Par ailleurs, on ne peut nier que la mise en place du droit d’accueil posera de réelles difficultés aux maires, notamment dans les communes rurales qui disposent de peu de personnels. L’Association des maires de France, pourtant présidée par un élu UMP …

M. Guy Geoffroy. Il s’expliquera lui-même ! Laissez-le parler !

Mme Chantal Robin-Rodrigo. …estime à juste raison que ce dispositif sera inapplicable et s’interroge sur la faisabilité d’un tel service d’accueil pour les 20 000 communes de moins de 2 000 habitants qui comptent une école. L’Association des maires ruraux de France ne s’y est pas trompée puisque, dans un communiqué, elle estime que votre demande, monsieur le ministre, est « tout simplement inapplicable dans leurs communes ».

Pour conclure, j’aborderai l’aspect le plus contestable du projet de loi. II n’aura échappé à personne que ce texte durcit les conditions d’exercice de la grève des personnels enseignants du premier degré.

M. Patrick Roy. Eh oui !

Un député du groupe de l’Union pour un mouvement populaire. Faux !

Mme Chantal Robin-Rodrigo. Il multiplie les contraintes sans rapport avec l’objet de la loi : obligation de se déclarer quarante-huit heures à l’avance auprès de sa hiérarchie…

M. Guy Geoffroy. C’est la moindre des choses !

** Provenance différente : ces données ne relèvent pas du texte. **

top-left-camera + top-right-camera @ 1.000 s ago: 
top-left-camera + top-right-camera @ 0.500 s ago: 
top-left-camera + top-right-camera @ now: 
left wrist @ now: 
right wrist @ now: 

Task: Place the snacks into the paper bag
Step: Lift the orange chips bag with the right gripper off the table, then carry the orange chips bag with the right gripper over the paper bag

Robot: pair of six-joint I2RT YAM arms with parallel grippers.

Mme Chantal Robin-Rodrigo. …mise en place d’une négociation préalable qui multiplie les procédures et délais effectifs du préavis de grève.

Il est évident que l’obligation faite aux communes d’assurer l’accueil des élèves rendra, à l’avenir, les conflits invisibles aux parents et aux citoyens. L’objectif inavoué de ce texte est d’empêcher la grève. N’est-ce pas le Président de la République, lui-même, qui a déclaré, non sans provocation : « Désormais, quand il y a une grève en France, personne ne s’en aperçoit ». De tels propos sont scandaleux.

M. Benoist Apparu. Ce n’est pas tout à fait ce qu’il a dit !

Mme Chantal Robin-Rodrigo. Le Gouvernement aurait été mieux inspiré de résoudre les problèmes auxquels est confrontée l’école publique : effectifs trop nombreux par classe, manque de remplaçants, trop nombreux élèves qui sortent en échec du système scolaire.

M. Xavier Darcos, ministre de l’éducation nationale. C’est pour cela
qu’on s’en occupe !

Mme Chantal Robin-Rodrigo. Là est l’urgence, monsieur le ministre, et non pas d’instaurer un système de garderie les jours de grève. Faute d’amélioration notable, nous rejetterons ce texte. (Applaudissements sur les bancs du groupe socialiste, radical, citoyen et divers gauche.)